Encountering the unexpected in Southeast Asian lacquer: Treating the Doris Duke Collection at the Walters Art Museum

Stephanie Hulman, Meg Loew Craft, Glenn Gates, Herant P. Khanjian, and Michael R. Schilling


In 2002, the Walters Art Museum received a gift of 150 objects of Southeast Asian Art. Many of the objects originated from Thailand and Myanmar (formerly Burma) and were created in the 19th century. In 2014, the Department of  Conservation and Technical Research embarked on a three-year grant from the Institute of Museum and Library Services to treat the objects that were previously identified as conservation priorities. These objects exhibited varying degrees of deterioration due to age, flood damage, and prior intervention. Many of the lacquered and gilded surfaces were actively flaking, and a majority of the objects were covered in an unusual sticky brown coating that was eventually identified as modern. Additional information was collected about the decorative surfaces with a variety of analytical techniques.
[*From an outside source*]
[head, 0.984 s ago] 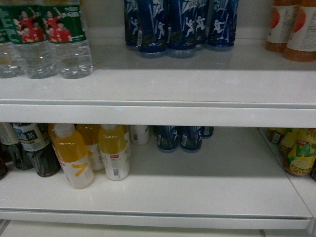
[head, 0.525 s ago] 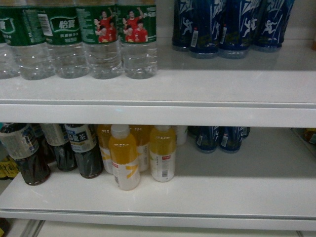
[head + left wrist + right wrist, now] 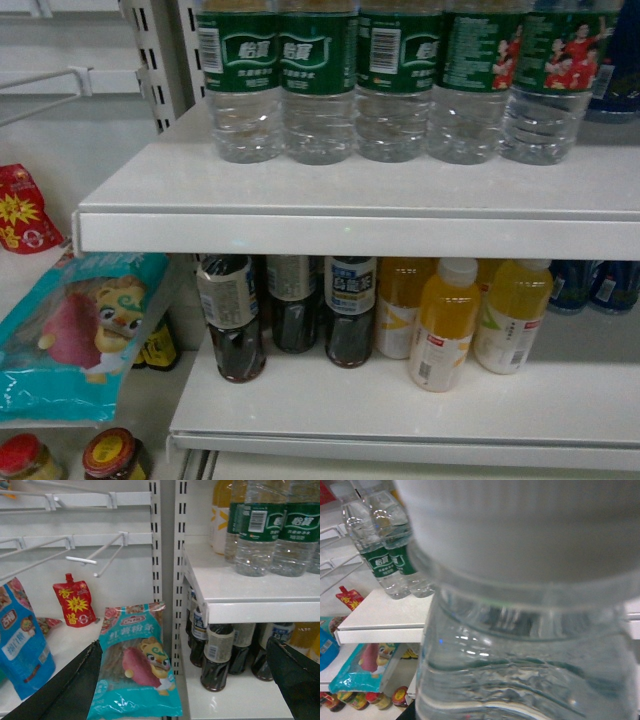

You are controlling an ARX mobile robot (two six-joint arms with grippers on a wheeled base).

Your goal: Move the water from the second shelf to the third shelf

Once treatment work began, it was readily apparent that Southeast Asian lacquer behaves differently than East Asian lacquer. The largest issues involved solvent sensitivity as it relates to consolidation and cleaning. Questions regarding the visual reintegration of loss were addressed through research travel to Thailand and Myanmar and collaboration with curators. It is hoped that the information gained from this project will be a catalyst for future research and study regarding the treatment of Southeast Asian lacquered objects.